======== MATERIAL PROVIDED ========

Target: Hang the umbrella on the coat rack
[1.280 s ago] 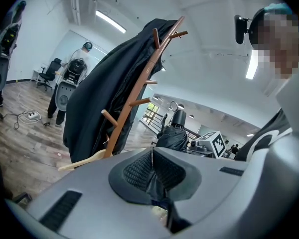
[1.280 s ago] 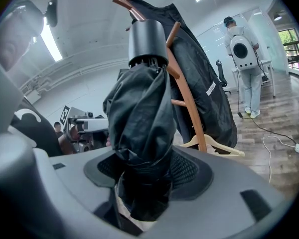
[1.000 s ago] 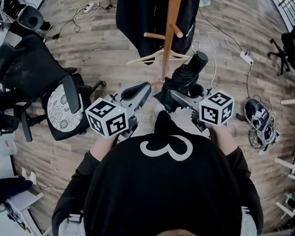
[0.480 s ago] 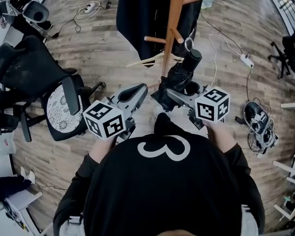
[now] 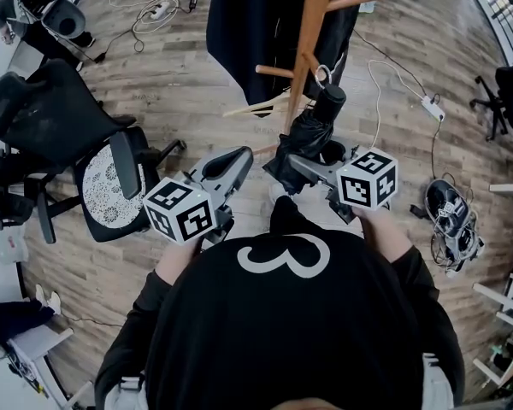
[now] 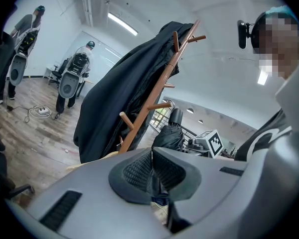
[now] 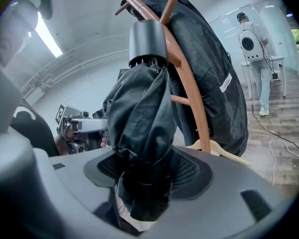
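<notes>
Right gripper [image 7: 144, 180]: pinching the folded umbrella [image 7: 139, 113] around its lower canopy; handle pointing up
Left gripper [image 6: 152, 171]: idling alongside; jaws pressed together on nothing
Umbrella: sitting close against the coat rack [image 5: 306, 41]; strap loop [image 5: 323, 76] hovering just beside a lower peg [image 5: 309, 60]
Change: over the last second the handle has been rising and closing in on the pole; the hook-on is probably nearing, though the loop is not clearly sitting over the peg
</notes>
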Demonstrator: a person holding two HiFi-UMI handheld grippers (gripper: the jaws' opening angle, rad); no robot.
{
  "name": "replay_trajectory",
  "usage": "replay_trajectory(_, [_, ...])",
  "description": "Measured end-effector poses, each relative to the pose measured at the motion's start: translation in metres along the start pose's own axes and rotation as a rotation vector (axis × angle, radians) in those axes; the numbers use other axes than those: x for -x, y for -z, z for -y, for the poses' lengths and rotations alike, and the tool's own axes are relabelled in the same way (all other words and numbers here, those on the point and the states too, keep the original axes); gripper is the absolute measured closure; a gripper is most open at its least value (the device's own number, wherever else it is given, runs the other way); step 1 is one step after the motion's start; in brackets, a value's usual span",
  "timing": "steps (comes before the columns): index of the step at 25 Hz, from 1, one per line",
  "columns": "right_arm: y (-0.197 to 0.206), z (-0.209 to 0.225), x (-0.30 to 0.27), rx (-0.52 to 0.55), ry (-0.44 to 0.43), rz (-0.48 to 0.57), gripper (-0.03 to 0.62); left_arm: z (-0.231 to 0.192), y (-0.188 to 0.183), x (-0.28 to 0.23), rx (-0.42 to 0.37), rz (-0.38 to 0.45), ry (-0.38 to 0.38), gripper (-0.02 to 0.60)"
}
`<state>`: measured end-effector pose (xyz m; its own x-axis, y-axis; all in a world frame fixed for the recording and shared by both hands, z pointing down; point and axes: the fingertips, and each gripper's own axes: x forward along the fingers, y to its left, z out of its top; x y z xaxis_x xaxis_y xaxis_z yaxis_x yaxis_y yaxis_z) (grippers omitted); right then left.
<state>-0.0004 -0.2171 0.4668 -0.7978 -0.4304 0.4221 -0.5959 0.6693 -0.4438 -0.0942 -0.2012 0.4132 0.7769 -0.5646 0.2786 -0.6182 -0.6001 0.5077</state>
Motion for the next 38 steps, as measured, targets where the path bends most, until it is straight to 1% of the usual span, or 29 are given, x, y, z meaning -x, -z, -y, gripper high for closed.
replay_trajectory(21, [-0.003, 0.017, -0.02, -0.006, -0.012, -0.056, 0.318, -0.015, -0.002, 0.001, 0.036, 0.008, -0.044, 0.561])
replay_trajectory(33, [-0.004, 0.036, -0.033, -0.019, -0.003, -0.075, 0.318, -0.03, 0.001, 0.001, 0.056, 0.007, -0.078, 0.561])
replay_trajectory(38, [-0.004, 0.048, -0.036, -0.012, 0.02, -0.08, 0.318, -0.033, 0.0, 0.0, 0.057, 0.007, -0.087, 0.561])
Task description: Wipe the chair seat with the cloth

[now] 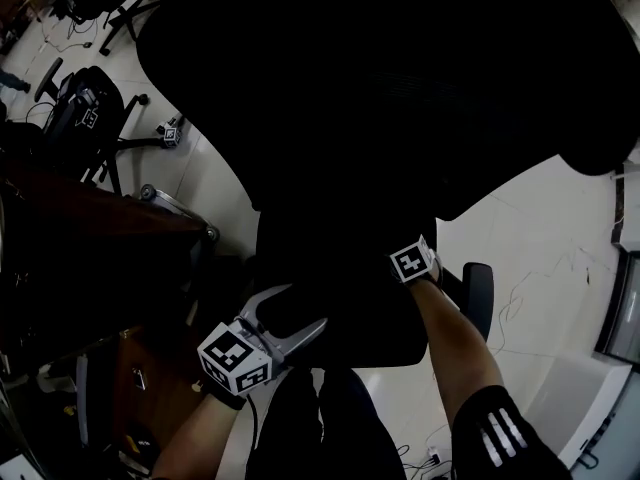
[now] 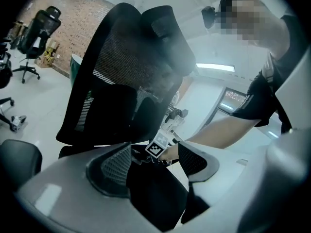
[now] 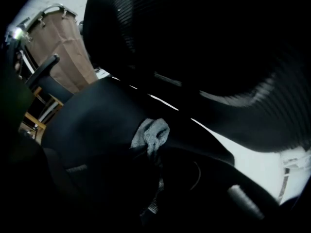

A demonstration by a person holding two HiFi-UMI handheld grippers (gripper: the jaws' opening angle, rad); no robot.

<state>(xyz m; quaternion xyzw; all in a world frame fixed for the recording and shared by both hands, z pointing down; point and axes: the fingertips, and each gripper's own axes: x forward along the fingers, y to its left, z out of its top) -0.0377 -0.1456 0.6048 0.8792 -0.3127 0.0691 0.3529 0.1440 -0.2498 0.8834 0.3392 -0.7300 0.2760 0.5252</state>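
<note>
Cloth (image 3: 152, 132) was held clamped in the right claw (image 3: 148, 152), down on the black chair seat (image 3: 92, 125).
Grey, bunched fabric was seen poking out past the closed-down jaws in the right gripper view, laid against the seat near its edge, with the mesh backrest (image 3: 209, 47) looming just above and a thin strip of pale floor (image 3: 243, 154) showing in between. Over on the other side, the left claw (image 1: 306, 305) was held with its jaws wide apart and nothing gripped between them, poised at the seat's front left in the head view. The right claw's marker cube (image 1: 413, 263) was picked out further in, on the seat's right, just beside the dark armrest (image 1: 480, 298). Both bare forearms (image 1: 455, 343) were seen reaching in from the bottom of the head view.
</note>
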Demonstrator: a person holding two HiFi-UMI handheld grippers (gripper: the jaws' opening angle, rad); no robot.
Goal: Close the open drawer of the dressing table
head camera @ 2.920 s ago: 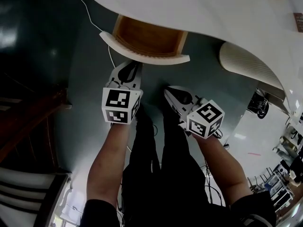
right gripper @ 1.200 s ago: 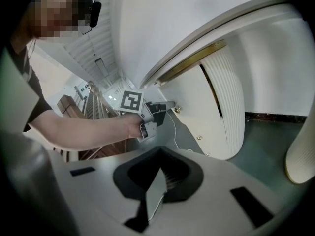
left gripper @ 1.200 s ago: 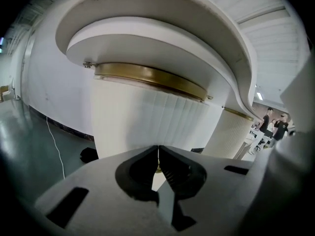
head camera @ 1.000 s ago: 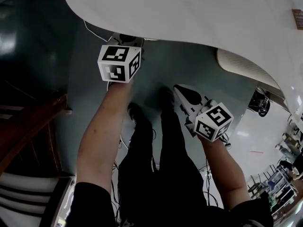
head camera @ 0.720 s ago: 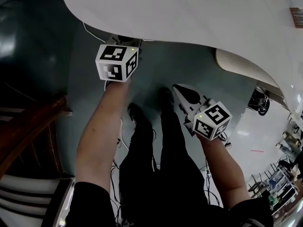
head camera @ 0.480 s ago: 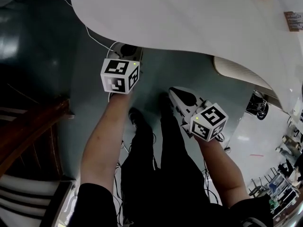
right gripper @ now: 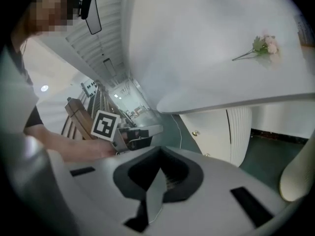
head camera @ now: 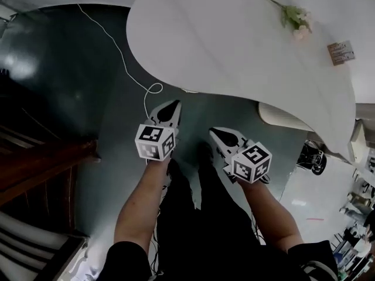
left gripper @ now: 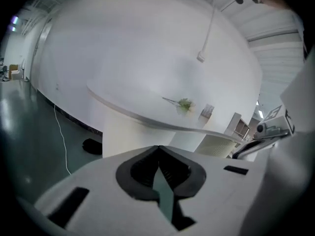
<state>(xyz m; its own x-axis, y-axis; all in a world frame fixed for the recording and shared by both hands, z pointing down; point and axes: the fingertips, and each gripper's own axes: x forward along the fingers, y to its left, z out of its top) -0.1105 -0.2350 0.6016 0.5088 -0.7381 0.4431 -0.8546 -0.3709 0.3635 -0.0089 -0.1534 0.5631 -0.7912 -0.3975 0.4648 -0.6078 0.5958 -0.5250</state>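
The big white dressing table (head camera: 234,45) is standing in front of me. Its drawer (right gripper: 211,129) is not sticking out anymore and is sitting tucked in under it. I am holding my left claw (head camera: 172,106) and right claw (head camera: 214,132) farther back now, both squeezed shut on nothing.

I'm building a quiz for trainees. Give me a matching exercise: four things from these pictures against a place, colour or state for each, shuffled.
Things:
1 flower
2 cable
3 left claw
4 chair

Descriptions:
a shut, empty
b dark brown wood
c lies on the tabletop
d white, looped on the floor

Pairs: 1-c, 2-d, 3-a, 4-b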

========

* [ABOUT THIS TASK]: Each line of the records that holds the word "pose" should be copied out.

* [ANSWER TO THE EXERCISE]:
  "description": "Measured end-effector poses, each relative to the pose measured at the motion's start: translation in metres along the start pose's own axes and rotation as a rotation vector (axis × angle, radians) in those axes; the numbers use other axes than those: x for -x, y for -z, z for -y, for the poses' lengths and rotations alike, and the tool's own axes are relabelled in the same way (all other words and numbers here, those on the point and the states too, keep the original axes); gripper is the absolute measured closure; a gripper is most open at its least value (the device's own number, wherever else it is given, runs the other way); step 1 is one step after the motion's start; in brackets, a value's usual span",
`<state>`: measured end-effector pose (xyz m; its own x-axis, y-axis; all in a world frame fixed for the recording and shared by both hands, z pointing down; point and axes: the fingertips, and each gripper's own axes: x forward along the fingers, y to its left, z out of its top; x y z xaxis_x xaxis_y xaxis_z yaxis_x yaxis_y yaxis_z) (grippers omitted); right then left.

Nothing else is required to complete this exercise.